Summer Semester 2024
Lecture: Machine Learning
Overview
This course introduces students to the fundamental concepts, techniques, and algorithms in machine learning. It covers the mathematical and theoretical foundations, supervised and un-supervised learning techniques, evaluation methods, and advanced aspects. Students will gain hands-on experience in implementing, training, and optimizing machine learning models using real-world datasets.
Organization
Lecturer: Prof. Dr. A. Bojchevski
Time: Tuesdays, 16:00 - 17:30 and Wednesdays, 16:00 - 17:30
Place: Hörsaal II, Physics Institute
Seminar: Trustworthy Machine Learning
Machine learning models are increasingly used in safety-critical applications and to make automated decisions about humans. Beyond accuracy and efficiency, we expect such models to also be robust to noise and adversaries, to faithfully represent their (aleatoric and epistemic) uncertainty, to preserve privacy, to be fair w.r.t. different demographic groups, and to be interpretable. In this seminar, we will cover the latest research on these trustworthiness aspects, as well as the (fundamental) trade-offs between them. We will study the shortcomings and failures of traditional machine learning models and how to improve them.
Organization
Lecturer: Prof. Dr.
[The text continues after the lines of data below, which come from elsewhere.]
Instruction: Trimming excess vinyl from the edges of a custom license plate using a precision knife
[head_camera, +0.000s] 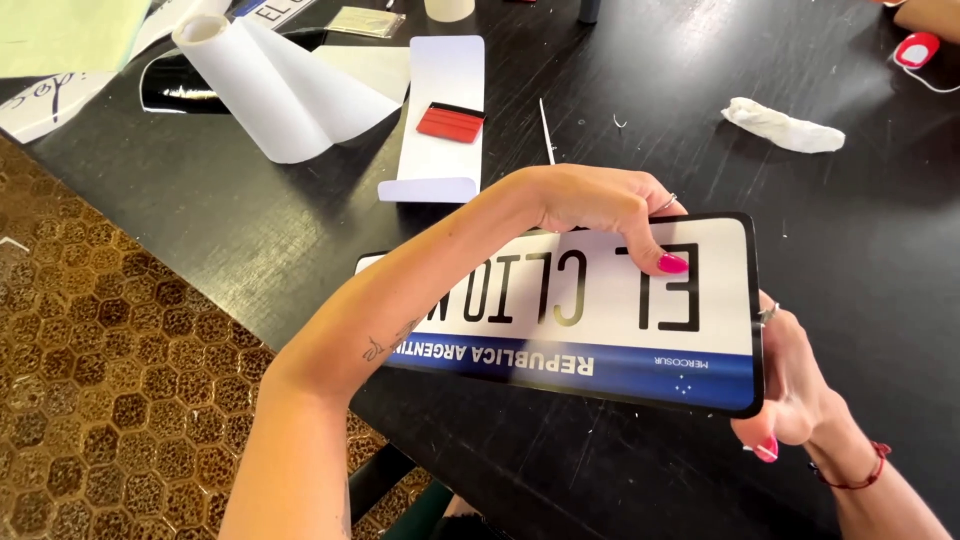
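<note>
We see a white rectangular plate with a black border, black letters and a blue band (600, 320) held above the black wooden worktop (250, 220), near the middle of the view, with its lettering upside down to us. The left hand (600, 205) reaches over the far long edge of the plate and grasps it, fingers curled onto the white face; one pink-painted fingertip (672, 264) presses on the lettering. The right hand (790, 385) grips the right short edge from behind and below; only its thumb side and a pink nail show.

On the far left of the worktop lies a partly unrolled roll of white backing paper (260, 90). Just right of it lies a curled white sheet (445, 110), and a small red squeegee with a black edge (450, 122) rests on that sheet. Far right lies a crumpled white cloth (783, 127), well apart from the plate. A patterned brown floor (100, 380) shows at the near left.
</note>
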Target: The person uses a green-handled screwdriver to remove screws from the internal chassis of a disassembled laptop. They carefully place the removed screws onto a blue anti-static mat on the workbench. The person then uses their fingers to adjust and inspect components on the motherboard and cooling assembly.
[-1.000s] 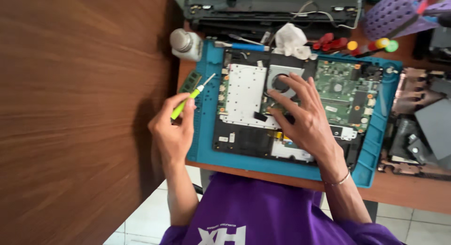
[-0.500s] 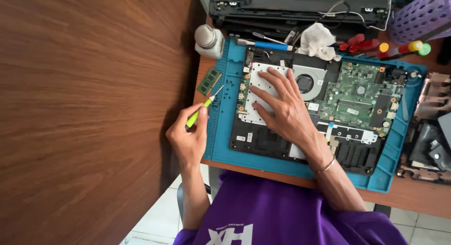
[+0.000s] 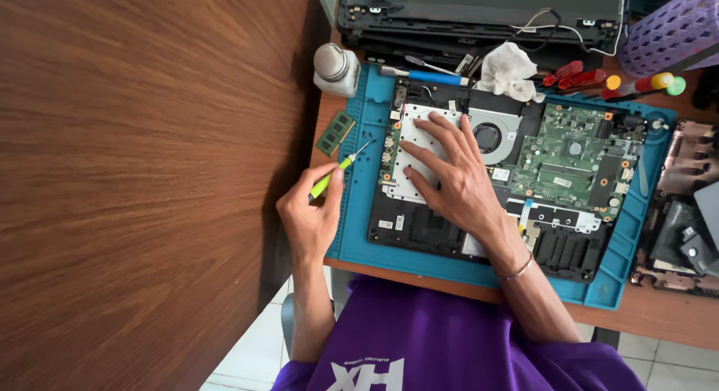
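Note:
An opened laptop base lies on a blue work mat [image 3: 356, 237], with a green motherboard [image 3: 573, 159], a round fan [image 3: 490, 136] and a white perforated metal plate [image 3: 408, 121] exposed. My right hand [image 3: 453, 177] rests flat on that plate, fingers spread, holding nothing. My left hand [image 3: 311, 219] is off the mat's left edge and grips a lime-green screwdriver [image 3: 333, 177]. Its thin tip points up and right, just over the mat's left border. A green memory stick [image 3: 335, 133] lies on the desk just above the tip.
A white bottle [image 3: 335, 67], a blue-handled tool [image 3: 427, 76], a crumpled white cloth [image 3: 509, 67] and red-handled screwdrivers [image 3: 577, 75] lie behind the mat. A dark laptop lid [image 3: 479, 13] and purple basket [image 3: 670, 28] stand further back. A brown wooden panel [image 3: 135, 189] fills the left; loose parts [image 3: 685, 226] lie right.
My right hand has slid left from the fan area onto the white plate. My left hand keeps the screwdriver beside the mat's left edge. The view has shifted slightly.

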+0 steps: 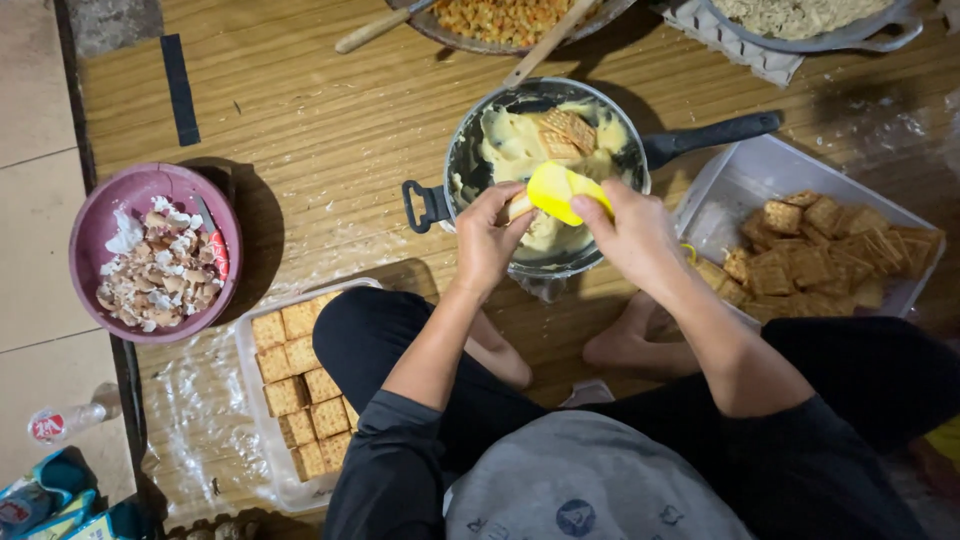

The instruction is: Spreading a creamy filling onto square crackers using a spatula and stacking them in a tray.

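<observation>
A cracker (pixel 519 205) is pinched in the left hand (pixel 490 240); a yellow scraper (pixel 565 192), clamped in the right hand (pixel 635 238), is best drawn evenly, over the cream pan (pixel 470 130) at 12 o'clock.

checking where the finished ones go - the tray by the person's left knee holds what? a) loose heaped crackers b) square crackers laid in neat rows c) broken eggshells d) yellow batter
b: the clear tray by the left knee holds square crackers laid flat in rows; the eggshells sit in the purple bowl, and the loose heap is in the other tray on the right.
</observation>
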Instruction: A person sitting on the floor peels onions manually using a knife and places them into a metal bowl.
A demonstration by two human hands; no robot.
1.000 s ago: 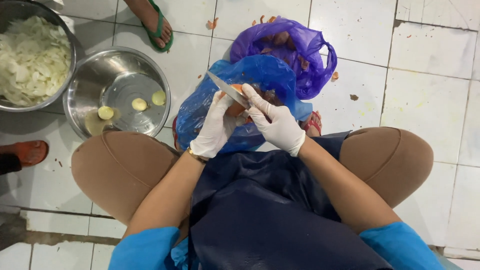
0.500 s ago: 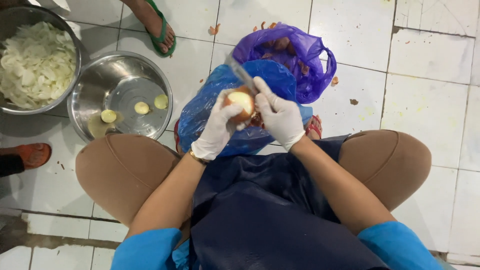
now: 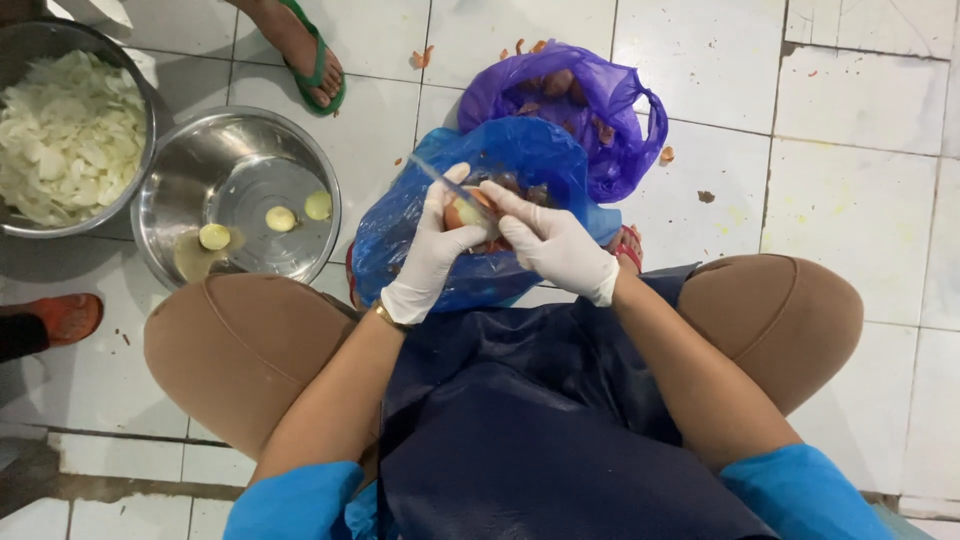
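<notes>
Both my hands wear white gloves and meet above a blue plastic bag [image 3: 520,160]. My left hand [image 3: 432,248] cups a partly peeled onion [image 3: 464,212], pale with brown-orange skin still on it. My right hand [image 3: 550,240] grips a knife [image 3: 440,180] whose blade points up and left across the onion. Behind the blue bag lies a purple plastic bag [image 3: 590,100] with brown onions inside.
A steel bowl [image 3: 190,170] with three peeled onions and some liquid stands at the left. A larger bowl [image 3: 140,100] of chopped white onion sits at the far left. Another person's foot in a green sandal [image 3: 315,60] and an orange sandal [image 3: 65,315] are nearby. Peel scraps dot the white tiles.
The onion has been turned in my left hand and the knife blade has shifted over it. The hands stay above the blue bag.
</notes>
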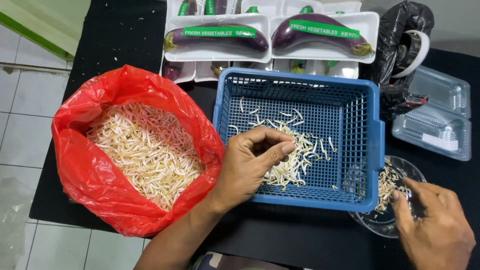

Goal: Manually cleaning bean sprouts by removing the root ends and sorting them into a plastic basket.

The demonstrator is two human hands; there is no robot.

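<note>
My left hand (250, 162) hovers over the near left part of a blue plastic basket (372, 150), fingers pinched on a few bean sprouts from the small pile (295, 162) lying in it. My right hand (432, 225) rests at the lower right, fingertips on the rim of a clear glass bowl (385, 222) that holds sprout trimmings (386, 185). To the left stands an open red plastic bag (90, 170) full of bean sprouts (145, 150).
White trays with wrapped purple eggplants (220, 37) are stacked at the back. A black plastic bag (400, 45) and clear plastic clamshell containers (437, 112) lie at the right. Everything sits on a black table (280, 235); a tiled floor shows at the left.
</note>
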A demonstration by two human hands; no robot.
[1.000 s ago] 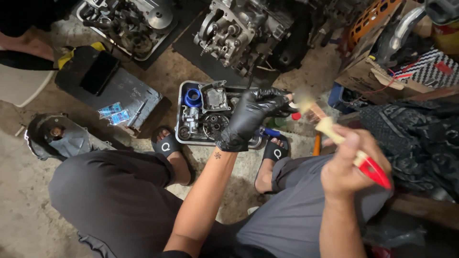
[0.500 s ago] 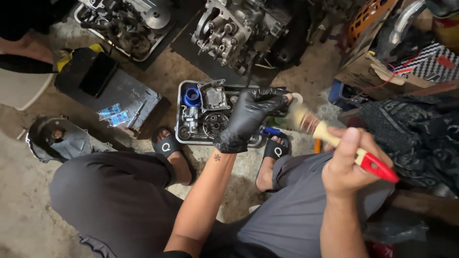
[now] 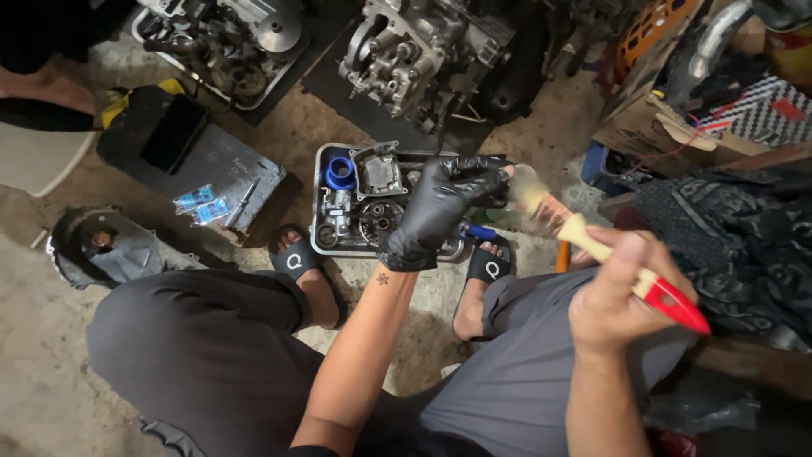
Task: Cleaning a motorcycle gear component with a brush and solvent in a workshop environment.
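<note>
Closer now, brush (image 3: 584, 237) (right hand (image 3: 622, 292)) meets gloved left hand (image 3: 440, 207).

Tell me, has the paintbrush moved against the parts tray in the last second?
Yes. The paintbrush bristles have swung left, closer to the gloved left hand above the metal tray.

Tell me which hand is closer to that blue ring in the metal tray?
Left. The gloved left hand hovers over the tray, just right of the blue ring. The bare right hand, holding the paintbrush, is farther right, past the tray's edge.
</note>
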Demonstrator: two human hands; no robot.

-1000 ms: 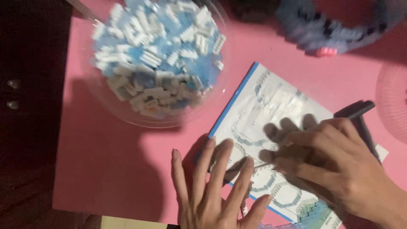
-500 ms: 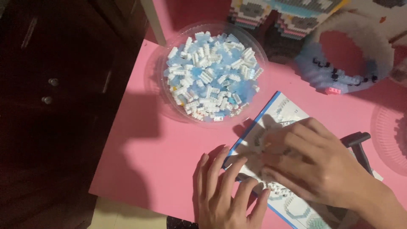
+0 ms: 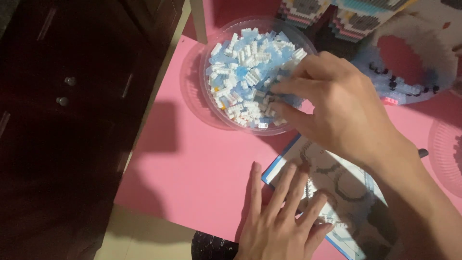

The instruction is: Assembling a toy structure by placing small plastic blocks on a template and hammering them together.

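1. Now the right hand [image 3: 337, 103] has left the blue-edged instruction sheet [image 3: 346, 188] and reaches into the clear bowl [image 3: 211, 43], fingers dipped among white and blue bricks [image 3: 240, 72]; whether it holds one, cannot tell.
2. Left hand [image 3: 281, 216] lies flat, fingers spread, pressing the sheet on the pink table [image 3: 192, 163].

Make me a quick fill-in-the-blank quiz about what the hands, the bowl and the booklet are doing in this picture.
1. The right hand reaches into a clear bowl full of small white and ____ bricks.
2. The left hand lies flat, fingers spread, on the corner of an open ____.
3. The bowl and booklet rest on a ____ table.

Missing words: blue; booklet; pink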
A. Bojchevski
Time: Mondays, 08:00 - 09:30
Place: Room 1.421, Building 415 (Sibille-Hartmann-Str. 2-8)
Winter Semester 2024/2025
Lecture: Advanced Machine Learning
Overview
In the Advanced Machine Learning lecture we will cover various advanced concepts, techniques, and algorithms. We will place focus both on the mathematical and theoretical aspects, as well as the practical aspects which involve implementing, training, and optimizing machine learning models using real-world datasets. The lecture is organized in four parts. In the first part we will tackle machine learning for graph data including generative models, ranking, and graph neural networks. In the second part we will cover modern generative models such as variational autoencoders, normalizing flows and generative adversarial networks. In the third part we will cover robustness including both attacks on machine learning models (evasion, poisoning) and defenses (certificates). Finally, in the last part we will cover uncertainty quantification tech- niques such as Bayesian neural networks, Gaussian processes and conformal prediction. Solid background in the fundamentals of machine learning is highly recommended, e.g. you should have passed our “Machine Learning“ lecture or equivalent.
Literatur
1. “Probabilistic Machine Learning: An Introduction“ von Kevin Patrick Murphy
2. “Probabilistic Machine Learning: Advanced Topics“ von Kevin Patrick Murphy
Organization
Lecturer: Prof. Dr. A. Bojchevski
Place: Hörsaal II, Physics Institute
Seminar: Adversarial Machine Learning
Overview
In the Adversarial Machine Learning seminar, we will explore the robustness of machine learning models. This seminar will have a practical focus where the students will be split into two sets of teams. One set of teams will focus on developing various attacks to break or manipulate machine learning models, e.g. given an image of a cat design algorithms to add impercetible adversarial noise to the input to cause the model to misclassify it as a dog. The other set of teams will focus on defending against such attacks. The attacks and defenses will be carried out in multiple rounds allowing the attackers and defenders to learn from each other to improve their approach.
Organization
Lecturer: Prof. Dr. A. Bojchevski
Place: Room 1.421, Building 415 (Sibille-Hartmann-Str. 2-8)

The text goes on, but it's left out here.